(Assignment): Reproduce every line of the material below exactly. No pictures belong in the copy.

(Dataset content):
::::::

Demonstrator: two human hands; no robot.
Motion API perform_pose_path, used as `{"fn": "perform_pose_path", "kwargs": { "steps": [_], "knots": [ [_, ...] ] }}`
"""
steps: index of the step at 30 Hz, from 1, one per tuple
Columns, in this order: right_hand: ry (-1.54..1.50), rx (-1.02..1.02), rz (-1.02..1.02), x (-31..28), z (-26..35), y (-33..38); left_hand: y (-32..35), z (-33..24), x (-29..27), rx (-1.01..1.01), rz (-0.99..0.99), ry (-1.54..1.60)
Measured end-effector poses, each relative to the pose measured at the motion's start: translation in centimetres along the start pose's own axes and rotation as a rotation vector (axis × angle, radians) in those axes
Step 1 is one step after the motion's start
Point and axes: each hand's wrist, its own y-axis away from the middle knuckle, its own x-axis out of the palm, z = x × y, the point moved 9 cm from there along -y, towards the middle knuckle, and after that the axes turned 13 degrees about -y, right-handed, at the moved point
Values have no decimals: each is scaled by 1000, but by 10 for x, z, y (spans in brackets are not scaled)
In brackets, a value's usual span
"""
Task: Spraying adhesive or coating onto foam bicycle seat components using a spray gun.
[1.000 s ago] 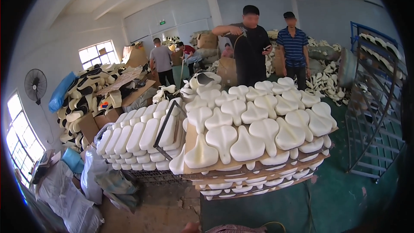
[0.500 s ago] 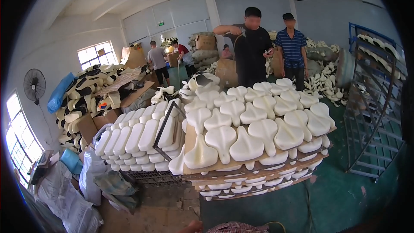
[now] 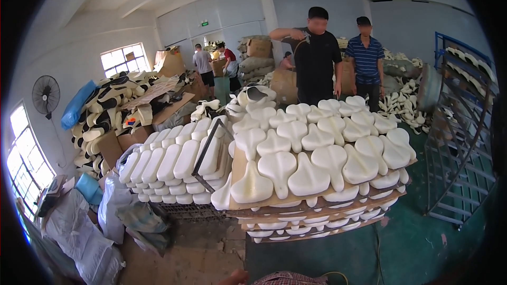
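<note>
A sliver of bare skin (image 3: 235, 276), apparently part of my left arm or hand, shows at the lower edge beside my checked clothing (image 3: 290, 278); its fingers cannot be made out. My right hand is out of view. Nearest ahead of me stands a stack of boards (image 3: 248, 205) carrying rows of cream foam pads shaped like bicycle saddles (image 3: 305, 178). To its left, oblong white foam pads (image 3: 186, 158) lie in layered rows on a dark crate (image 3: 182, 211), with a black metal frame (image 3: 206, 150) leaning at their right end.
Across the stack, a person in black (image 3: 317, 58) holds up a tool with a thin hose. Another person in a striped shirt (image 3: 364, 58) stands nearby. A metal rack (image 3: 457, 179) is at right. White sacks (image 3: 87, 232) fill the lower left; a hose (image 3: 378, 253) lies on the green floor.
My view has shifted slightly, so the scene sits a little to the right. The person in black has lowered one hand toward the far pads; the other stays raised with the tool.
</note>
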Motion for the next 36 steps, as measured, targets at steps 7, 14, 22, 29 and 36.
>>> {"fn": "perform_pose_path", "kwargs": {
  "steps": [7,14,22,29,36],
  "knots": [
    [8,-16,-11,-1,15,-6,2,0,8,154,-1,-490],
    [0,-13,-53,-12,18,-9,27,4,4,-383,95,500],
    [-28,-15,-100,-23,27,-8,33,-13,-14,-276,57,375],
    [-53,-22,-130,-33,36,-4,10,11,3,-288,8,507],
    [-82,-9,-176,-45,35,2,-16,-21,-11,-12,28,-64]
  ]
}}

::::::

(Result of this task):
Demonstrator: two human hands; no robot.
Motion API perform_pose_path, used as `{"fn": "perform_pose_path", "kwargs": { "steps": [_], "knots": [ [_, ...] ] }}`
"""
steps: index of the step at 30 Hz, from 1, one per tuple
Columns, in this order: right_hand: ry (-1.54..1.50), rx (-1.02..1.02), rz (-1.02..1.02), x (-31..28), z (-26..35), y (-33..38); left_hand: y (-32..35), z (-33..24), x (-29..27), rx (-1.01..1.01), rz (-0.99..0.99), ry (-1.54..1.60)
Measured end-effector poses, each relative to the pose measured at the motion's start: translation in centimetres along the start pose's own axes and rotation as a rotation vector (axis × angle, radians) in those axes
Step 1 is one step after the motion's start
Point and axes: each hand's wrist, its own y-axis away from the middle knuckle, its own x-axis out of the palm, z = x × y, the point moved 9 cm from there along -y, towards the middle knuckle, and after that the axes turned 13 degrees about -y, right-handed, at the moved point
Values have no decimals: each is scaled by 1000, but by 10 for x, z, y (spans in brackets are not scaled)
In brackets, a value's usual span
"""
Task: Spraying adhesive or coating onto foam bicycle seat components using a spray gun.
[1.000 s ago] 
[0.500 s ago] 
[now] 
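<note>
A sliver of bare skin (image 3: 235, 276), apparently part of my left arm or hand, shows at the lower edge beside my checked clothing (image 3: 290, 278); its fingers cannot be made out. My right hand is out of view. Nearest ahead of me stands a stack of boards (image 3: 248, 205) carrying rows of cream foam pads shaped like bicycle saddles (image 3: 305, 178). To its left, oblong white foam pads (image 3: 186, 158) lie in layered rows on a dark crate (image 3: 182, 211), with a black metal frame (image 3: 206, 150) leaning at their right end.
Across the stack, a person in black (image 3: 317, 58) holds up a tool with a thin hose. Another person in a striped shirt (image 3: 364, 58) stands nearby. A metal rack (image 3: 457, 179) is at right. White sacks (image 3: 87, 232) fill the lower left; a hose (image 3: 378, 253) lies on the green floor.
My view has shifted slightly, so the scene sits a little to the right. The person in black has lowered one hand toward the far pads; the other stays raised with the tool.
</note>
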Motion for the next 36 steps, as measured, targets at steps 7, 14, 22, 29 and 36.
>>> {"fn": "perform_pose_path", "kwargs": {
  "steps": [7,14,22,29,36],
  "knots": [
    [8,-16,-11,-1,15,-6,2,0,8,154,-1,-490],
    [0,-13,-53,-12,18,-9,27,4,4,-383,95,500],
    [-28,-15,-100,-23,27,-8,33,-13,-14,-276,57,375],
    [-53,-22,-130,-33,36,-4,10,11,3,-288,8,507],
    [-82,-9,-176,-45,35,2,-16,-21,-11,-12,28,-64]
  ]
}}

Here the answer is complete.